> **About this exercise**
In the records below, find the line with "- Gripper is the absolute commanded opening" and the line with "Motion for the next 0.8"; return exactly those lines and every line between them.

Records from a dataset
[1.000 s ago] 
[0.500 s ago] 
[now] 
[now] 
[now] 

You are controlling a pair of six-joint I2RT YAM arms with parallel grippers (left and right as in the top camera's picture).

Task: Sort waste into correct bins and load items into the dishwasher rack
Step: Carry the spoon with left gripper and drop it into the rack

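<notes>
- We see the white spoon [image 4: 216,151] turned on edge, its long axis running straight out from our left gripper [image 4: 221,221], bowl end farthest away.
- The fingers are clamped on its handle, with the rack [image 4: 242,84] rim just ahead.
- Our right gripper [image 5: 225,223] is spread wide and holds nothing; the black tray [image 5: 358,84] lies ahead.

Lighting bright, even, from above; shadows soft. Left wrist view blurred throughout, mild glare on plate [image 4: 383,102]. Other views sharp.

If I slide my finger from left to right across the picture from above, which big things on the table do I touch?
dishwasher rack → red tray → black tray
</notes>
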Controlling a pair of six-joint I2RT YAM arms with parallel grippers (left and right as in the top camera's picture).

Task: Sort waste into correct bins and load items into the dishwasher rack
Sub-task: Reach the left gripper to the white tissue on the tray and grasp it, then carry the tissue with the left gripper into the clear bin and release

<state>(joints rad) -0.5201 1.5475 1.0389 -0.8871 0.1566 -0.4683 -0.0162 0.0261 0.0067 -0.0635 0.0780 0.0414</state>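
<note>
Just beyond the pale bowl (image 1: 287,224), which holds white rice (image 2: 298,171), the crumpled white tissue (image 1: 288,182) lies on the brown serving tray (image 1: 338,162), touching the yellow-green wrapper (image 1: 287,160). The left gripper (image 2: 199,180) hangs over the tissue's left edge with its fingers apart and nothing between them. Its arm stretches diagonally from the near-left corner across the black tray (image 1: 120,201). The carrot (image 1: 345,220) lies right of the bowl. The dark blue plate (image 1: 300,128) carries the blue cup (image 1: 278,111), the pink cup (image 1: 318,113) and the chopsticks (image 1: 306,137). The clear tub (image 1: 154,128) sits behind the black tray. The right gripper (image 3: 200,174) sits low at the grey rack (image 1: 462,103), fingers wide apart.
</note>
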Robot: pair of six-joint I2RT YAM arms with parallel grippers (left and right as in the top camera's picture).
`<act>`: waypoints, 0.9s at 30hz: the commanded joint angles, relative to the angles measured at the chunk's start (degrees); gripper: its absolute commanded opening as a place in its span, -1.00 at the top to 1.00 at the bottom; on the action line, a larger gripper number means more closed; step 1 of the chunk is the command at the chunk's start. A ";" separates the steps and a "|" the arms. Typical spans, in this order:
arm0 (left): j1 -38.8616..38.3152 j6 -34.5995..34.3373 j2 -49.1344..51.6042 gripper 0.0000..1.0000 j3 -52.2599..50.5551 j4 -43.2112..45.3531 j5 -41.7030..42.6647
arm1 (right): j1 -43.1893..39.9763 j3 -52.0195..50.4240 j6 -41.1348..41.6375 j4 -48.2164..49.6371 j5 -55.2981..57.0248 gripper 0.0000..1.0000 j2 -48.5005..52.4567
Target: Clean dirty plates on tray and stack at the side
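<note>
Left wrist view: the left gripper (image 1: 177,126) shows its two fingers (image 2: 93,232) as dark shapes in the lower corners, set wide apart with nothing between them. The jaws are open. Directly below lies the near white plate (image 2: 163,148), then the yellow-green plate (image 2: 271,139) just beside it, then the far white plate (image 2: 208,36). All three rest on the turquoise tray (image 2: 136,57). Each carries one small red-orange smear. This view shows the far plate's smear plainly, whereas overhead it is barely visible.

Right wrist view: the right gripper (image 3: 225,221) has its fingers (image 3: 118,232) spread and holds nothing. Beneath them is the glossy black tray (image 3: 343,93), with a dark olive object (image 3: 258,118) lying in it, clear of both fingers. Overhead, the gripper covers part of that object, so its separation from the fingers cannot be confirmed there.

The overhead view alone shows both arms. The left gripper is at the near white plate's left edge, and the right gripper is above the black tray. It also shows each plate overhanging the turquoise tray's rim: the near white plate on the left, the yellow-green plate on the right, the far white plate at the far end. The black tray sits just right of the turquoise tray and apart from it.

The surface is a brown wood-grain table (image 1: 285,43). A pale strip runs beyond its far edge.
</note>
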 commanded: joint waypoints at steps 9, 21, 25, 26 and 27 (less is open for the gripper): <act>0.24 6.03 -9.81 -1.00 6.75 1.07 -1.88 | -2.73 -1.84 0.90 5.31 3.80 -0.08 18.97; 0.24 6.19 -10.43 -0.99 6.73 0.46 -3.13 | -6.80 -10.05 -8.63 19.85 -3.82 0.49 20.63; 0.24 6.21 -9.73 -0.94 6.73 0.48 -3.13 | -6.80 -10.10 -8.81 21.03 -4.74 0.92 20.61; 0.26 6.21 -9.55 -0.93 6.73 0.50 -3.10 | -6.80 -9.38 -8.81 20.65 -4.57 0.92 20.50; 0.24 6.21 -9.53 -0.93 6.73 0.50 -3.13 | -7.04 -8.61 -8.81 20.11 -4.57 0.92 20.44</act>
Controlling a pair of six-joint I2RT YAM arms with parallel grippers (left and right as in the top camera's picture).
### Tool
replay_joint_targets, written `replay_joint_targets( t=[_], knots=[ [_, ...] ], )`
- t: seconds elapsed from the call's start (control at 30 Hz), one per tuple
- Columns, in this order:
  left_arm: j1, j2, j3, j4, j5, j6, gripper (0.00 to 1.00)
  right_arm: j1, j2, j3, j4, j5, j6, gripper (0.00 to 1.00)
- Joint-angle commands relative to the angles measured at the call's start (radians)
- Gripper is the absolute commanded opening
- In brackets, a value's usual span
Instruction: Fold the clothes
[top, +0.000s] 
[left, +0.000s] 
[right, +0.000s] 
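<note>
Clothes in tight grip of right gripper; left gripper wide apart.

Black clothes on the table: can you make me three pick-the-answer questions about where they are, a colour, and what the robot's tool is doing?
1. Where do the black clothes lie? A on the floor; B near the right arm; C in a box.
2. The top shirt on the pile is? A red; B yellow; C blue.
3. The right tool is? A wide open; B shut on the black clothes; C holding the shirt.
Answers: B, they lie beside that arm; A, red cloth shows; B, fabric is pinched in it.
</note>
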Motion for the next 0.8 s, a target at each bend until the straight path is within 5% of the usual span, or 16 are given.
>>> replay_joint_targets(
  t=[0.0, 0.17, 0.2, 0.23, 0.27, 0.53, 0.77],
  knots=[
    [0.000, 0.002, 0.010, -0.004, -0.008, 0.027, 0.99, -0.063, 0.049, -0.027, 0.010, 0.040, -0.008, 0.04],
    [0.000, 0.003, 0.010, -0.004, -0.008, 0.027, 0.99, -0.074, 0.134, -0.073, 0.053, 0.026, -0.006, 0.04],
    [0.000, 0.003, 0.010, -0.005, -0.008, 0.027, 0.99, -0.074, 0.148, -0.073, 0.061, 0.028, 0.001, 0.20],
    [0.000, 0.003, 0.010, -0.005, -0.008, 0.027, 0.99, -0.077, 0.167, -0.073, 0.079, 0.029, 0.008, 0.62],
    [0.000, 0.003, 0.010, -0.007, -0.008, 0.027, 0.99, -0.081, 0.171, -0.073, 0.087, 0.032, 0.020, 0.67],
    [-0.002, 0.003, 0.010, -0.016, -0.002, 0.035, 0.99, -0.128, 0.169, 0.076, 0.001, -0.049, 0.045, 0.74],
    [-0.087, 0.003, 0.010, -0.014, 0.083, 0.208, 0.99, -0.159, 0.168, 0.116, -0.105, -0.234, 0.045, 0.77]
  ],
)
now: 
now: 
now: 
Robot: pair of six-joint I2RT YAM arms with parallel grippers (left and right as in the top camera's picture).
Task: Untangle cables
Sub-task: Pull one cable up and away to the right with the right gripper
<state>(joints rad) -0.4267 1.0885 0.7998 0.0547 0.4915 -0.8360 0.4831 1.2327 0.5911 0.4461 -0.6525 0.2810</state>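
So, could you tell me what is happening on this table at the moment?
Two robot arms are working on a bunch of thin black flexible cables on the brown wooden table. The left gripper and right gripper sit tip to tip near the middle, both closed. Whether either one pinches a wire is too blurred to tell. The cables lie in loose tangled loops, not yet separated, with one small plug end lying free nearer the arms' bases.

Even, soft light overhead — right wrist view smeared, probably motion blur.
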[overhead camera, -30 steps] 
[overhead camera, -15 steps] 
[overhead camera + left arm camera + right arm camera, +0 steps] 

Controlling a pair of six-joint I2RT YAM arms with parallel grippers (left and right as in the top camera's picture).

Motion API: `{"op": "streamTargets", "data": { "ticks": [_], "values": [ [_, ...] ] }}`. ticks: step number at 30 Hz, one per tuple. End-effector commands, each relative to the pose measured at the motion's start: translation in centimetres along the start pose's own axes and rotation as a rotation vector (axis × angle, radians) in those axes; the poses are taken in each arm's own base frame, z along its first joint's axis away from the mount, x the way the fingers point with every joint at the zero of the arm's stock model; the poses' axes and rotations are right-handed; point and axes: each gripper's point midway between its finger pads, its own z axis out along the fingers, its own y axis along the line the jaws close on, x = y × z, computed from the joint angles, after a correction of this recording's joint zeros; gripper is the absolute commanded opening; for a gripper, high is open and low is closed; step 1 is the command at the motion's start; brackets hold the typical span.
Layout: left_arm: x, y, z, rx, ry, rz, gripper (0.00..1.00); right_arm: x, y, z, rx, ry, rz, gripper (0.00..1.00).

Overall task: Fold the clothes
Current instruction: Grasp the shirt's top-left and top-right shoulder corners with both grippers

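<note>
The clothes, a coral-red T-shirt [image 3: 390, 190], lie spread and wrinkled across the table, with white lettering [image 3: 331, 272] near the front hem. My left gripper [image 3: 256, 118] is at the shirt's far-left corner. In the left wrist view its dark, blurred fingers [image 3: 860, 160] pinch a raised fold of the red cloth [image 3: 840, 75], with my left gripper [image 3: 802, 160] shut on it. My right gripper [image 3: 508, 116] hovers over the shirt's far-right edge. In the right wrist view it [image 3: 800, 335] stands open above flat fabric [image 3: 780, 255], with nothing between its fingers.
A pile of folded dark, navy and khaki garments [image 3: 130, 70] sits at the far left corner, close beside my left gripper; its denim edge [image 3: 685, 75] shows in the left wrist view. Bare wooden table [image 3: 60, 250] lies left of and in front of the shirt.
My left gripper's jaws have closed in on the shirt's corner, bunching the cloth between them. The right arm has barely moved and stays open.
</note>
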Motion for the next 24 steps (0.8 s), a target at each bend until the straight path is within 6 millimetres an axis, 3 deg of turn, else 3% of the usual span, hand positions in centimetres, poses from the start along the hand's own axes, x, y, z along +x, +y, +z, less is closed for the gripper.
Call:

> **Solution to this exercise**
- Gripper is the absolute commanded opening
- In brackets, a value's usual span
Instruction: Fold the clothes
[top, +0.000s] 
[left, +0.000s] 
[right, +0.000s] 
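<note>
Clothes in tight grip of right gripper; left gripper wide apart.

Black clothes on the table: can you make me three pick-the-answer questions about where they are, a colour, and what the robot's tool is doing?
1. Where do the black clothes lie? A on the floor; B near the right arm; C in a box.
2. The top shirt on the pile is? A red; B yellow; C blue.
3. The right tool is? A wide open; B shut on the black clothes; C holding the shirt.
Answers: B, they lie beside that arm; A, red cloth shows; B, fabric is pinched in it.
</note>
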Motion for the next 0.8 s, a target at each bend until the straight path is within 5% of the usual span, or 16 are given.

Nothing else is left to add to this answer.